Viewed this way, data standardization becomes part of a broader effort to align processes, documentation, and systems so information can be reused reliably across workflows.
Iteration drives successful adoption
Incremental progress plays a significant role in successful AI initiatives. Rather than large-scale transformations, many organizations benefit from smaller experiments that refine data and processes over time.
“Data science is science,” Smagala says. “Remain curious and iterate relatively quickly. Take a few small steps, see if you can find a clearer path forward, and iterate again.”
Large, monolithic initiatives rarely succeed because AI systems evolve as organizations learn more about their data and workflows. “Too big a bite, and you’re setting yourself up to fail,” he says.
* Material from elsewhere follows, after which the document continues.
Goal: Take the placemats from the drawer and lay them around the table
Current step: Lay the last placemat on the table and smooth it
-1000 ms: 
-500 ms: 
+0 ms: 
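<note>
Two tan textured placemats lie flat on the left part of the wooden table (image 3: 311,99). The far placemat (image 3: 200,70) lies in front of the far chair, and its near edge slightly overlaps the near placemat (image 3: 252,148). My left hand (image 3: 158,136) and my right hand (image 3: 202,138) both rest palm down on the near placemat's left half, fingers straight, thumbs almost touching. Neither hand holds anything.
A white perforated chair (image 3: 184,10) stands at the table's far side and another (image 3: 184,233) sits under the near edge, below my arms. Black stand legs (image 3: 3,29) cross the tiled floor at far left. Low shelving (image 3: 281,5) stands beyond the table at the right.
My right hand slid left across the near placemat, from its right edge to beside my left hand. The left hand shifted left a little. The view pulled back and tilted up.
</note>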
Organizations that experiment, refine approaches, and invest incrementally are more likely to see measurable improvements, including automation of manual tasks, improved workflow efficiency, and more consistent decision-making processes. Early successes often appear as incremental operational gains rather than dramatic technological transformation.
The changing landscape for laboratory operations
Laboratories can continue operating successfully using existing manual processes for years, but the broader environment is shifting as automation and advanced analytics become more accessible. Organizations that begin exploring data standardization and AI readiness now gain experience that compounds over time, while those that delay may face steeper transitions later.
“There is risk in starting too early,” Smagala acknowledges. “But there is also risk in not starting at all. At some point, someone else will figure out how to do the work more efficiently.”
Defining meaningful problems, organizing data to support them, and taking deliberate steps toward standardization all influence how effectively laboratories adopt AI and ML in the coming years.